A Democrat before the war, Jones became a Republican during the conflict. As such he was elected clerk of the New York State Court of Appeals in the November 1865 election, launching his political career. When the celebrated Charles G. Halpine (the County Meath native whose nom de plume was “Private Miles O’Reilly”) died in 1868, Gov. Reuben E. Fenton appointed Jones to finish Halpine’s term as register of New York City, with the understanding that Jones would donate the office’s profits to Halpine’s widow and children—an act of generosity that was greatly appreciated by the Irish-American community. In 1869 President Ulysses S. Grant, on the urging of Fenton and Jones’s friend Horace Greeley, appointed Jones postmaster of New York City, one of the biggest patronage plums in the country. In 1874 Jones was nominated by both the Republicans and Independent Democrats for register and was the only non-Tammany Hall candidate to win election in the citywide races.

Jones’s political career was derailed when he became enmeshed in scandals and corruptions caused by underlings. Then he was inadvertently involved in the most sensational and sordid crime of the era—the theft of the corpse of the wealthy department store magnate (and native Irishman) Alexander T. Stewart. This series of blows apparently forced Jones from the public stage. He moved from Manhattan to Staten Island, disappeared from the newspapers, and died alcoholic and impoverished. He is buried in St. Peter’s Cemetery in Port Richmond. His widow Sarah moved to Pennsylvania to live with a niece, Helen Hoopes, who had spent her childhood with the Jones family. Sarah Jones died in Philadelphia in 1912.

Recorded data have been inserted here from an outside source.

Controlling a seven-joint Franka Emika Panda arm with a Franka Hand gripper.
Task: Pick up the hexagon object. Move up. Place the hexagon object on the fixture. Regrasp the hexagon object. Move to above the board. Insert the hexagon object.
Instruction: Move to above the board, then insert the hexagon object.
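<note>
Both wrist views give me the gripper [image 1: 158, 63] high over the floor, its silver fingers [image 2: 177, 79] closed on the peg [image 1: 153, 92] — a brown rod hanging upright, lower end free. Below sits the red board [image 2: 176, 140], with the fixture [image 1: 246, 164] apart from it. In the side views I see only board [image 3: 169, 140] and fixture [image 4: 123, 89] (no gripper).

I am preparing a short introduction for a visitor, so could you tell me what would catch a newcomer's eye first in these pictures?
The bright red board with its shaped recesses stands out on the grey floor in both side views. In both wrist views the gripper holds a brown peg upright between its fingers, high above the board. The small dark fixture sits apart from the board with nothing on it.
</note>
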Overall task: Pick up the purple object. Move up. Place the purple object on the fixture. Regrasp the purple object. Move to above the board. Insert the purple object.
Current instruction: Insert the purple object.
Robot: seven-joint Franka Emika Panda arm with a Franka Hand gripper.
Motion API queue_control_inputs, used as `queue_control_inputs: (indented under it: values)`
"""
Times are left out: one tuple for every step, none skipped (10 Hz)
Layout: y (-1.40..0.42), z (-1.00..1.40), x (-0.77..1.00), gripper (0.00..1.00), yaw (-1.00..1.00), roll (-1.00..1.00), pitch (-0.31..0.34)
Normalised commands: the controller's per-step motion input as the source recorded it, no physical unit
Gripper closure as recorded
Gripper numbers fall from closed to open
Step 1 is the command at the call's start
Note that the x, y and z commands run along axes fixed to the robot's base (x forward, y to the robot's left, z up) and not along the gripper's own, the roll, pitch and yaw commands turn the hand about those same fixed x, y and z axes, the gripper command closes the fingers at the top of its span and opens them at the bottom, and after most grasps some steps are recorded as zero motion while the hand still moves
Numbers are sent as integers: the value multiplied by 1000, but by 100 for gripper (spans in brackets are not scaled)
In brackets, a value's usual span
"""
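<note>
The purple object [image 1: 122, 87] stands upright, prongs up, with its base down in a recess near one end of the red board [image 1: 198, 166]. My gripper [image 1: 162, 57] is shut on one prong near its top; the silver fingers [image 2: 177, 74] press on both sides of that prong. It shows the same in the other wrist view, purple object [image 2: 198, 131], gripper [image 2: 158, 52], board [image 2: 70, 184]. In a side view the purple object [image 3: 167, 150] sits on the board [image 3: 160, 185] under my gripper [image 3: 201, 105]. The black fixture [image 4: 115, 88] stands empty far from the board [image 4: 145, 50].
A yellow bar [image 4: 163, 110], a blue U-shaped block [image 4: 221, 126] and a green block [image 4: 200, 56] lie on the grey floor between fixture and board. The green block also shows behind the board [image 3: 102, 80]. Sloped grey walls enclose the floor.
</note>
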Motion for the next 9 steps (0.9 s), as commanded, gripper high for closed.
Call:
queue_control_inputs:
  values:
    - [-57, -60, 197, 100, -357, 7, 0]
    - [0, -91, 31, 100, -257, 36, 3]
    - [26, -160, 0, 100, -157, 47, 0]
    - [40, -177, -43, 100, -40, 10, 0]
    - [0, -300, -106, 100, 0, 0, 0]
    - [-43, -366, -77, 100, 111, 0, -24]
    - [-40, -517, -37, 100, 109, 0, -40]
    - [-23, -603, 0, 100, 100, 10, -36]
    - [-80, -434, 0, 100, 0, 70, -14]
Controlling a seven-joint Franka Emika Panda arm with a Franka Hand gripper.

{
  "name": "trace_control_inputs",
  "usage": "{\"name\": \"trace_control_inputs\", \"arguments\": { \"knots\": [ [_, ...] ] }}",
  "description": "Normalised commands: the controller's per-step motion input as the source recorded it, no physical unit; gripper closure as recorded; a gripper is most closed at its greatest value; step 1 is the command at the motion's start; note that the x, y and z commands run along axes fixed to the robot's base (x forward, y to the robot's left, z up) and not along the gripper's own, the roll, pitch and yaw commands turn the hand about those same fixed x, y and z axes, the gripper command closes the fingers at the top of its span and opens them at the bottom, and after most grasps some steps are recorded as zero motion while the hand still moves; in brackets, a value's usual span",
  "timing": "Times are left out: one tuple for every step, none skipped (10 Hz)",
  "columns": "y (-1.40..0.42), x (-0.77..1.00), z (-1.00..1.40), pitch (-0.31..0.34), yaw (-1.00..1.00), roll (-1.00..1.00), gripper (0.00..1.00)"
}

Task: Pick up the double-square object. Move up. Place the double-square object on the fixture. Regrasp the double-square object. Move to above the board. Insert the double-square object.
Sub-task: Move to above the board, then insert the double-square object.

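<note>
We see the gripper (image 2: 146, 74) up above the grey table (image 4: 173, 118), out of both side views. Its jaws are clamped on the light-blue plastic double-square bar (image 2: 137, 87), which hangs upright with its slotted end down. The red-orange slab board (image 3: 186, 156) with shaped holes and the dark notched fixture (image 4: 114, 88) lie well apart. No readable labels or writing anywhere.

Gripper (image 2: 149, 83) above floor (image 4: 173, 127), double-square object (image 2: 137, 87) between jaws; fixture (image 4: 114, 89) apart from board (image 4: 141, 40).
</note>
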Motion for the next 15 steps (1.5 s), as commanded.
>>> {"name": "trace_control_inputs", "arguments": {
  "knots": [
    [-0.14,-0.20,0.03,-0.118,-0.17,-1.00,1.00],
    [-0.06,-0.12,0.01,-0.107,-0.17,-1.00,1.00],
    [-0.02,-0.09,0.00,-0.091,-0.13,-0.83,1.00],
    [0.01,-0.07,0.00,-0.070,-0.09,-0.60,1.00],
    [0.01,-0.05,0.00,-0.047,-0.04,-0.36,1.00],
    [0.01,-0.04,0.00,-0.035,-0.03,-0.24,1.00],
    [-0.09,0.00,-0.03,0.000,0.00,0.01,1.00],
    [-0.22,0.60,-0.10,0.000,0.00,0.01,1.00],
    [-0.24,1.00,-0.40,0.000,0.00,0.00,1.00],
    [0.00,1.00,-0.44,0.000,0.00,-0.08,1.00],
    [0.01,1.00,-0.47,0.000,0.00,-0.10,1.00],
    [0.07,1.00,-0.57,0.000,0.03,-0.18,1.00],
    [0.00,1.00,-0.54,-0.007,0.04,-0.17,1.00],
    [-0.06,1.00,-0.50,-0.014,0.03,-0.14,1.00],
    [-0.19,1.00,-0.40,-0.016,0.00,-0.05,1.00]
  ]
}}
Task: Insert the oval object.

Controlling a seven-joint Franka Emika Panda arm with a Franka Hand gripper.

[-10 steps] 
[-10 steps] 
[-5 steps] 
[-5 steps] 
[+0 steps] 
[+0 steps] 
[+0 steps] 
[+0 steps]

In years of research I’ve documented Jones’s military and civilian careers using his correspondence, that of his contemporaries, the extensive press coverage, and a multitude of other primary and secondary source materials. I’ve visited his Civil War battlefields and sites associated with him and his family in Ireland, western New York, Nebraska, and New York City. I’ve written a 300-page first draft, which will be fleshed out and amended as my research continues. Several nagging questions remain unanswered. Did Jones’s brother Richard serve as reported in the Confederate army? What happened to Jones’s two sons after his death? Have descendants of Helen Hoopes preserved any Jones family memorabilia?